▶ [Task statement]:
The word "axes" marks the lines to find; copy every such line from the data below.

((

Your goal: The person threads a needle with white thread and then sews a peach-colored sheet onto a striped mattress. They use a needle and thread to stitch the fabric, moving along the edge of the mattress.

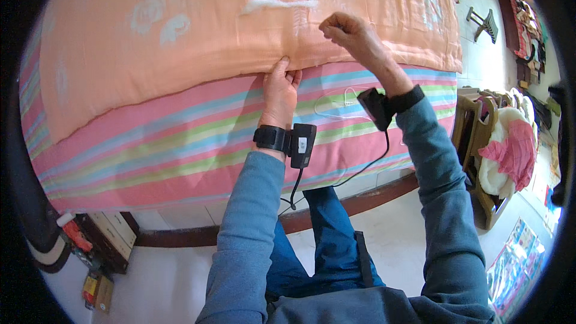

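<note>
A peach quilt [202,31] with pale floral patterns lies over a striped sheet [180,144] on a bed. At the quilt's near edge, my left hand [281,92] pinches the fabric, thumb on top and fingers underneath. My right hand [348,31] is raised over the quilt to the right, its fingers curled inward; whether it holds something as thin as a needle cannot be seen. Loose white thread [346,99] loops across the stripes beneath my right wrist. A strip of white fluffy wadding [279,4] shows on the quilt beyond my hands.
To the right stands a wooden chair [479,144] draped with a pink and white garment [510,150]. A small stool [486,24] is farther back. Cables hang from the wrist devices [302,146]. A cabinet [105,234] and a cardboard box [103,294] are at lower left.
</note>
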Available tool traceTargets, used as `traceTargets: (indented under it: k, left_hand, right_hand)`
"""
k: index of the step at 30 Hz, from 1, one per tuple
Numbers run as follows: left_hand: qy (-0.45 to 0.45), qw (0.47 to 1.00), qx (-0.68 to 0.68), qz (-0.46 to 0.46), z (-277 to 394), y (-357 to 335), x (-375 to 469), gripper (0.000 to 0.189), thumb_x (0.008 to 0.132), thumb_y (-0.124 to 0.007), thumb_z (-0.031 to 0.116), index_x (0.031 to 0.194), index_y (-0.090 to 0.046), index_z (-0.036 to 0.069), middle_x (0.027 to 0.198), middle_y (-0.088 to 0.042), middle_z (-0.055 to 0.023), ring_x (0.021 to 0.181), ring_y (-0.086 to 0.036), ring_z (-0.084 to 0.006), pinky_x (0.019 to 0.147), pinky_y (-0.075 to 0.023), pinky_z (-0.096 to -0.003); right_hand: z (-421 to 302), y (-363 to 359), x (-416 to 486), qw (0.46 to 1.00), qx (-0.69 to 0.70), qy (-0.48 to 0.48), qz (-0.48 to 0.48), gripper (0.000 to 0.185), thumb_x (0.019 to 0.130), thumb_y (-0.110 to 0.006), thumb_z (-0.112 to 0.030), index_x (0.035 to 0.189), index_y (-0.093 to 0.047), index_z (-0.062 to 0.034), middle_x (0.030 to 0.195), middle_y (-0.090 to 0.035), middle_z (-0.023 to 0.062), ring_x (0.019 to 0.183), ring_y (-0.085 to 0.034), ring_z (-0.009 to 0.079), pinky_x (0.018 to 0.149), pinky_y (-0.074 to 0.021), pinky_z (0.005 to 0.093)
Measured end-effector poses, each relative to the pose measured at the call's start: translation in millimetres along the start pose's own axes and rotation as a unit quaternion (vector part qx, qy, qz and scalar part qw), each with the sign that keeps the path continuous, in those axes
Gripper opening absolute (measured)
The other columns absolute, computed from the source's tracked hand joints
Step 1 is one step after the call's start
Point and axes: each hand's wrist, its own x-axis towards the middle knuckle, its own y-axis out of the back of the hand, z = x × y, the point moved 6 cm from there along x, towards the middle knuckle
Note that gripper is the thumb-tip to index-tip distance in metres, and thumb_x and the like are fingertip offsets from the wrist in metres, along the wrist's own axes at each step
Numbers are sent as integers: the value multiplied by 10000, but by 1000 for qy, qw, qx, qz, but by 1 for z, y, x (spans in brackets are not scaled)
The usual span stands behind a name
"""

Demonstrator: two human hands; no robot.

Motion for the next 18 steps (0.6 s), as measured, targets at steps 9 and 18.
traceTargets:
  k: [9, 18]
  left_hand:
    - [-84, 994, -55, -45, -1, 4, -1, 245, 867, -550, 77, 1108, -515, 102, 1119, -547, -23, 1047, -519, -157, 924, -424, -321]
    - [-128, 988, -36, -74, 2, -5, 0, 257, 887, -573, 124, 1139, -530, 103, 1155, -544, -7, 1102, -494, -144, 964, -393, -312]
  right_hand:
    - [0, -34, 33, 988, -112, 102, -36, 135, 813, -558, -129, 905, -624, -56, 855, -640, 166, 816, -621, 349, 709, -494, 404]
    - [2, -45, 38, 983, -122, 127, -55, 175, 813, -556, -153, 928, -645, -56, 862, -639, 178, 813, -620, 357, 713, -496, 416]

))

▶ [Written solution]:
Measured end-effector poses, each relative to the pose measured at the call's start: translation in millimetres along the start pose's own axes and rotation as a unit quaternion (vector part qx, qy, qz and scalar part qw), each with the sign that keeps the path continuous, in those axes
Point and axes: each hand's wrist, its own x-axis towards the middle knuckle, its own y-axis out of the back of the hand, z = x × y, the point moved 6 cm from there along x, towards the middle knuckle
Note that gripper is the thumb-tip to index-tip distance in metres, and thumb_x and the like are fingertip offsets from the wrist in metres, along the wrist's own axes at each step

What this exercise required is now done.